Strength Training Has Unique Benefits
Resistance training reduced epicardial fat by 24% over three months in the same JAMA Cardiology trial. That’s slightly less than cardio’s 32% reduction for epicardial fat specifically, but strength training had a distinct advantage: it was the only exercise type that significantly reduced pericardial fat, the layer of fat just outside the heart’s protective sac. Resistance training cut pericardial fat by 31%, while endurance training had no meaningful effect on it.
The researchers noted that resistance training may actually be superior overall because it reduced both types of cardiac fat while also improving fitness and strength. The practical takeaway is that combining both cardio and strength training likely covers the most ground. But if you strongly prefer one type over the other, either will meaningfully reduce the fat sitting directly on your heart.
Diet Changes That Target Heart Fat
A Mediterranean-style diet, rich in olive oil, vegetables, fish, nuts, and whole grains, is associated with significantly less epicardial fat. In patients with atrial fibrillation, those with higher adherence to a Mediterranean diet had 55% lower odds of having elevated epicardial fat compared to those with lower adherence. This held up even after adjusting for traditional risk factors like age, weight, and blood pressure.
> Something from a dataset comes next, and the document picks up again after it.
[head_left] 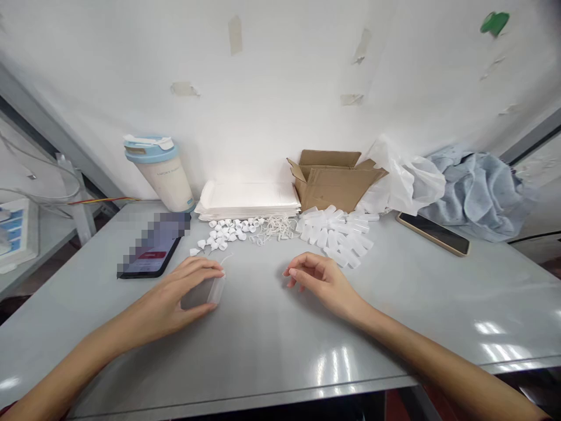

Substantial weight loss through calorie restriction produces dramatic results. Severely obese adults who lost 20% of their body weight over six months on a very low calorie diet saw their epicardial fat thickness drop by 32%, from an average of 12.3 mm down to 8.3 mm. That brought many of them closer to the healthy threshold range. While a very low calorie diet is an extreme approach, the principle holds: the more total body fat you lose, the more heart fat comes off with it. Epicardial fat behaves like other visceral fat deposits in that it tends to respond faster to weight loss than subcutaneous fat (the kind under your skin).
Medications That Reduce Epicardial Fat
Two classes of medications have shown notable effects on heart fat. GLP-1 receptor agonists, a category of drugs originally developed for type 2 diabetes and now widely used for weight management, reduced epicardial fat thickness by about 20% in just 12 weeks. Higher doses produced greater reductions, and the effect appeared to happen rapidly and independently of overall weight loss, since BMI changes in the study groups didn’t reach statistical significance over the same period.
SGLT2 inhibitors, another class of diabetes medication, also reduce epicardial fat. Interestingly, the heart itself doesn’t have the receptors these drugs target, but epicardial fat tissue does. The drugs work on heart fat through several pathways: improving blood sugar control, reducing lipid levels, promoting modest weight loss, and shifting the fat tissue’s inflammatory profile from harmful to protective. These medications aren’t prescribed solely for heart fat reduction, but if you’re already taking them for diabetes or heart failure, the effect on epicardial fat is an added cardiovascular benefit.
Putting It Together
Reducing fat around the heart comes down to the same core strategies that reduce visceral fat elsewhere in the body, but with some specific nuances. A combination of regular aerobic exercise and resistance training, performed consistently for at least 12 weeks, can reduce epicardial fat by roughly a quarter to a third. A Mediterranean dietary pattern is independently associated with lower heart fat, and meaningful weight loss amplifies every other intervention. Addressing sleep apnea, if present, removes a contributor to both cardiac fat accumulation and autonomic dysfunction. For people with type 2 diabetes, certain medications offer an additional layer of epicardial fat reduction on top of lifestyle changes.